• TASK DIRECTIONS: Only those lines running from the line that contains "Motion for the" through the end of the material are to be written out, each exactly as shown.

* * * * * * * * *

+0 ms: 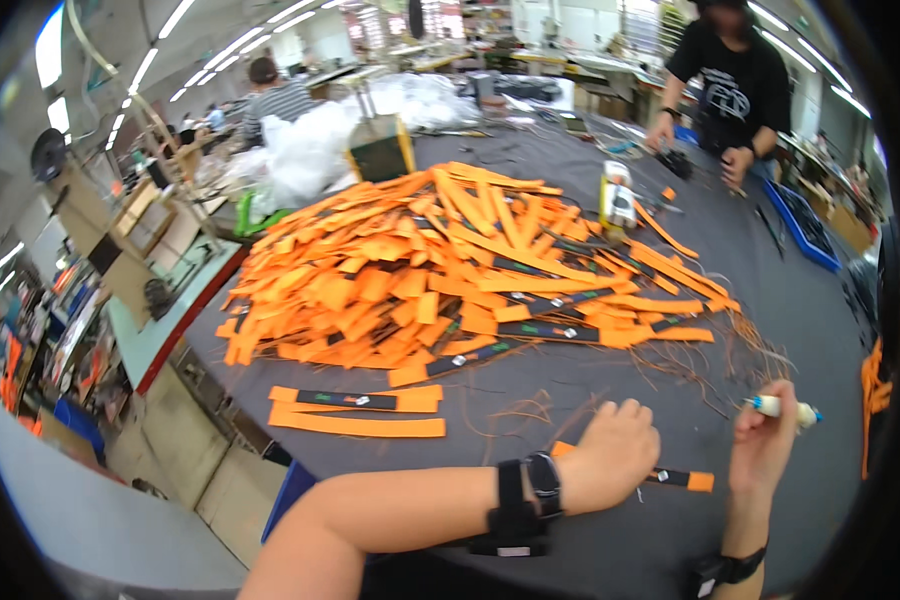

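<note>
My left hand [610, 455] is closed over an orange-and-black fabric strip [688, 480] lying on the dark cloth-covered table; the strip's ends show on both sides of the hand, while its middle is hidden. Raised to the right of it, my right hand [755, 450] grips a small cream-coloured tube with blue ends [782, 408] between thumb and fingers. I cannot make out what kind of tool the tube is. Left of my left hand lie two overlapping strips [360, 427], one with a black middle section.
A large heap of orange strips [370, 280] covers the table's middle. Loose threads [690, 370] trail from its right side. Beyond it stand a white-and-yellow bottle [618, 195] and a blue tray [802, 225]. Across the table, a person in black [735, 90] handles something dark.
</note>
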Demonstrator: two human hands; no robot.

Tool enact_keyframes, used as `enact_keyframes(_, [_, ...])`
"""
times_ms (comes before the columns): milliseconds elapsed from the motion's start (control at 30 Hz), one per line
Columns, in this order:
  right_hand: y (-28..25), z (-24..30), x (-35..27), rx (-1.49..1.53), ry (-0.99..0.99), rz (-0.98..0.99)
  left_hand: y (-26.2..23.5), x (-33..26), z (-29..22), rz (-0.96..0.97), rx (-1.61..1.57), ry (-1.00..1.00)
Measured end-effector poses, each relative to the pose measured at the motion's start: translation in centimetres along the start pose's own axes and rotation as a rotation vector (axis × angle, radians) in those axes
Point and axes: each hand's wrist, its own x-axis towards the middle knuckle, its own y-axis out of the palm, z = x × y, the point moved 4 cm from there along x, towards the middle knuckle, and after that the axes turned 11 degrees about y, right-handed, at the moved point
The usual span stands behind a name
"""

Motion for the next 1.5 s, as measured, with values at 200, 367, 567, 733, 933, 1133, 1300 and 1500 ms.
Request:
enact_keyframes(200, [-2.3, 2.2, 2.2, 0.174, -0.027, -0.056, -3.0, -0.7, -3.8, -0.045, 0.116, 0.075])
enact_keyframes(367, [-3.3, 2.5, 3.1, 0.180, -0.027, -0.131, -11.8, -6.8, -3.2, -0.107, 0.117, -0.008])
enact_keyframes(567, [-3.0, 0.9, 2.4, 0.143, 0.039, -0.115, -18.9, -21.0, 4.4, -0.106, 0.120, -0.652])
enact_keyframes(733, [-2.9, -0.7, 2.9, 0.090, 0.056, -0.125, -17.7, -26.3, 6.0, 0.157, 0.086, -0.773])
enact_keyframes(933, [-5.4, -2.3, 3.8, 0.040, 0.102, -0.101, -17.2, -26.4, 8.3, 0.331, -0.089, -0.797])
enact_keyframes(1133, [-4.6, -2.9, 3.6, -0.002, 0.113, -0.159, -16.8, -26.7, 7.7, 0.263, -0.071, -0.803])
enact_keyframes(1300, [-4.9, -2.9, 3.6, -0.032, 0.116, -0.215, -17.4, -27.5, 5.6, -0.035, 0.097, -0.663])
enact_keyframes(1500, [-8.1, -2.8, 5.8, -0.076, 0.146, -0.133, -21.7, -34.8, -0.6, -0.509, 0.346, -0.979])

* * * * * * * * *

• FINISHED EXERCISE:
Motion for the next 1.5 s, as measured, with values at 200, 367, 567, 733, 933, 1133, 1300 and 1500 ms.
Request:
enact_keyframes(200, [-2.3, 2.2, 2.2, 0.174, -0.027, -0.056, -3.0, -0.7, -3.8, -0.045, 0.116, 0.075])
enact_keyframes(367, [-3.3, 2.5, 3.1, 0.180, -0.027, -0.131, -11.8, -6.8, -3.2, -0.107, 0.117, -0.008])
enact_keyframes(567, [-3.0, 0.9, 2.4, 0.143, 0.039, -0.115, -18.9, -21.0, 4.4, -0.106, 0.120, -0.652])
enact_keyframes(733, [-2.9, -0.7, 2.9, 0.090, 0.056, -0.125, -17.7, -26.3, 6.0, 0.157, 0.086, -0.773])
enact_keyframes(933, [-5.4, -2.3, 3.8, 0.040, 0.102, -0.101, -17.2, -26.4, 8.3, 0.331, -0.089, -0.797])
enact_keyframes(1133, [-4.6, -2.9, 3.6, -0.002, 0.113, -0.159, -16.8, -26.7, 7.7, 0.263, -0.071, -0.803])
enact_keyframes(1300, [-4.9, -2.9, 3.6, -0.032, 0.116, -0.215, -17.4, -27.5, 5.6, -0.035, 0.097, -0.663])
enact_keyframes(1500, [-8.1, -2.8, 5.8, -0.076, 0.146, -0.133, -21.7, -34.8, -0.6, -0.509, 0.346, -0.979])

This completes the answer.